▶ _WHAT YOU HAVE TO DO_
What follows is a set of records; copy all of it exactly.

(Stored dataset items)
* * *
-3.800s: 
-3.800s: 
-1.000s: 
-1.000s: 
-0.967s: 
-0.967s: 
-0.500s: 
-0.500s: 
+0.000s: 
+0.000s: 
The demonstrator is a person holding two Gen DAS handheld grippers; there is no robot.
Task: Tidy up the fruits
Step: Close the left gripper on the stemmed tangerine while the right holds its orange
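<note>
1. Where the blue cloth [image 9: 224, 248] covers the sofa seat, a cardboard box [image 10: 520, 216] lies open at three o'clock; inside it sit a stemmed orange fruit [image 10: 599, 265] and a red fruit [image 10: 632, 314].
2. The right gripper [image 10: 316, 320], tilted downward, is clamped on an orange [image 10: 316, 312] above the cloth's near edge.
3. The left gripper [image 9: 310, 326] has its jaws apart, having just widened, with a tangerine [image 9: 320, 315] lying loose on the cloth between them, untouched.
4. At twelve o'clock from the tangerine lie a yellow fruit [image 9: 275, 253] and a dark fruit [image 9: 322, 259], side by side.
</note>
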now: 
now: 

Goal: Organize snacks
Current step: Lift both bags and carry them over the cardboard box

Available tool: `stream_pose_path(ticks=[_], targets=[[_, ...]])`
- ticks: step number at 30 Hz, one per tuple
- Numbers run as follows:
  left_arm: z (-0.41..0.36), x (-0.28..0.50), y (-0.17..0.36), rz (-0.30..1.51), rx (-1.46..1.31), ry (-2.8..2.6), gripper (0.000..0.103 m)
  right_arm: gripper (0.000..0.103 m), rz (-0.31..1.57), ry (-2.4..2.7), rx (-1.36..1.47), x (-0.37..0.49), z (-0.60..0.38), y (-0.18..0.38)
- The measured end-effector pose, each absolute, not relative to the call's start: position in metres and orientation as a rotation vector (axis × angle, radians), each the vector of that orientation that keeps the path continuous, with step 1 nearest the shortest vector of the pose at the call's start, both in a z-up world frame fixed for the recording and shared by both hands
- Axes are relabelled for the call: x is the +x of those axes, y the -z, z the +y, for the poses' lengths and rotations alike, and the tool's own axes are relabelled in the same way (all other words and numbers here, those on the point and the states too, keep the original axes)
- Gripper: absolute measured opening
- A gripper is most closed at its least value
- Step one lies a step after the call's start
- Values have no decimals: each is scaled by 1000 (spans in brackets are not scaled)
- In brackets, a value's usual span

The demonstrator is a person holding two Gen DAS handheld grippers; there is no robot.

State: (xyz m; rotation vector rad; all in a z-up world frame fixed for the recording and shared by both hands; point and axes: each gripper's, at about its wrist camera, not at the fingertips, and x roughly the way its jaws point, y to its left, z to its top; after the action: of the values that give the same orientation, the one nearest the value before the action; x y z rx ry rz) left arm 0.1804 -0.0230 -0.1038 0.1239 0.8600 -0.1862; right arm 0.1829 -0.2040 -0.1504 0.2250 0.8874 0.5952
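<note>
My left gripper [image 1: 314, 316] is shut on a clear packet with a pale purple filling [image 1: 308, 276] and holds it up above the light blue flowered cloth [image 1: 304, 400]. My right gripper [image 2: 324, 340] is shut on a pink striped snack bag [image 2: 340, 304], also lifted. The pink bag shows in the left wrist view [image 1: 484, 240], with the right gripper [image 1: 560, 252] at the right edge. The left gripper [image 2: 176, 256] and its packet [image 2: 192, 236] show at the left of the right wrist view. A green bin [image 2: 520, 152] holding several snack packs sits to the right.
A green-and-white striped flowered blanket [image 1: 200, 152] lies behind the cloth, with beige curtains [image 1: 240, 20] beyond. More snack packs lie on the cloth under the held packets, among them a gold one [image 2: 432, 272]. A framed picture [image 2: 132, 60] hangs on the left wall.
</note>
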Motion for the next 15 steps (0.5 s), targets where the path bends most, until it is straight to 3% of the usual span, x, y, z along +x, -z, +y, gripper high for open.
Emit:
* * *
▶ _RESPONSE_
-3.800s: 
-3.800s: 
-1.000s: 
-1.000s: 
-0.967s: 
-0.967s: 
-0.500s: 
-0.500s: 
+0.000s: 
+0.000s: 
The demonstrator is a person holding two Gen DAS handheld grippers; there is no robot.
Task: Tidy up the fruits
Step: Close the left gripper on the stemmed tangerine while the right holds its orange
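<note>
1. Where the blue cloth [image 9: 224, 248] covers the sofa seat, a cardboard box [image 10: 520, 216] lies open at three o'clock; inside it sit a stemmed orange fruit [image 10: 599, 265] and a red fruit [image 10: 632, 314].
2. The right gripper [image 10: 316, 320], tilted downward, is clamped on an orange [image 10: 316, 312] above the cloth's near edge.
3. The left gripper [image 9: 310, 326] has its jaws apart, having just widened, with a tangerine [image 9: 320, 315] lying loose on the cloth between them, untouched.
4. At twelve o'clock from the tangerine lie a yellow fruit [image 9: 275, 253] and a dark fruit [image 9: 322, 259], side by side.
</note>
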now: 
now: 

Goal: Organize snacks
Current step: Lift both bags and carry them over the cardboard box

Available tool: `stream_pose_path(ticks=[_], targets=[[_, ...]])`
- ticks: step number at 30 Hz, one per tuple
- Numbers run as follows:
  left_arm: z (-0.41..0.36), x (-0.28..0.50), y (-0.17..0.36), rz (-0.30..1.51), rx (-1.46..1.31), ry (-2.8..2.6), gripper (0.000..0.103 m)
  right_arm: gripper (0.000..0.103 m), rz (-0.31..1.57), ry (-2.4..2.7), rx (-1.36..1.47), x (-0.37..0.49), z (-0.60..0.38), y (-0.18..0.38)
- The measured end-effector pose, each absolute, not relative to the call's start: position in metres and orientation as a rotation vector (axis × angle, radians), each the vector of that orientation that keeps the path continuous, with step 1 nearest the shortest vector of the pose at the call's start, both in a z-up world frame fixed for the recording and shared by both hands
- Axes are relabelled for the call: x is the +x of those axes, y the -z, z the +y, for the poses' lengths and rotations alike, and the tool's own axes are relabelled in the same way (all other words and numbers here, those on the point and the states too, keep the original axes)
- Gripper: absolute measured opening
- A gripper is most closed at its least value
- Step one lies a step after the call's start
- Values have no decimals: each is scaled by 1000 (spans in brackets are not scaled)
- In brackets, a value's usual span

The demonstrator is a person holding two Gen DAS handheld grippers; there is no robot.

State: (xyz m; rotation vector rad; all in a z-up world frame fixed for the recording and shared by both hands; point and axes: each gripper's, at about its wrist camera, not at the fingertips, and x roughly the way its jaws point, y to its left, z to its top; after the action: of the values that give the same orientation, the one nearest the value before the action; x y z rx ry rz) left arm 0.1804 -0.0230 -0.1038 0.1239 0.8600 -0.1862; right arm 0.1829 -0.2040 -0.1504 0.2250 0.8874 0.5952
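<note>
My left gripper [image 1: 314, 316] is shut on a clear packet with a pale purple filling [image 1: 308, 276] and holds it up above the light blue flowered cloth [image 1: 304, 400]. My right gripper [image 2: 324, 340] is shut on a pink striped snack bag [image 2: 340, 304], also lifted. The pink bag shows in the left wrist view [image 1: 484, 240], with the right gripper [image 1: 560, 252] at the right edge. The left gripper [image 2: 176, 256] and its packet [image 2: 192, 236] show at the left of the right wrist view. A green bin [image 2: 520, 152] holding several snack packs sits to the right.
A green-and-white striped flowered blanket [image 1: 200, 152] lies behind the cloth, with beige curtains [image 1: 240, 20] beyond. More snack packs lie on the cloth under the held packets, among them a gold one [image 2: 432, 272]. A framed picture [image 2: 132, 60] hangs on the left wall.
</note>
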Motion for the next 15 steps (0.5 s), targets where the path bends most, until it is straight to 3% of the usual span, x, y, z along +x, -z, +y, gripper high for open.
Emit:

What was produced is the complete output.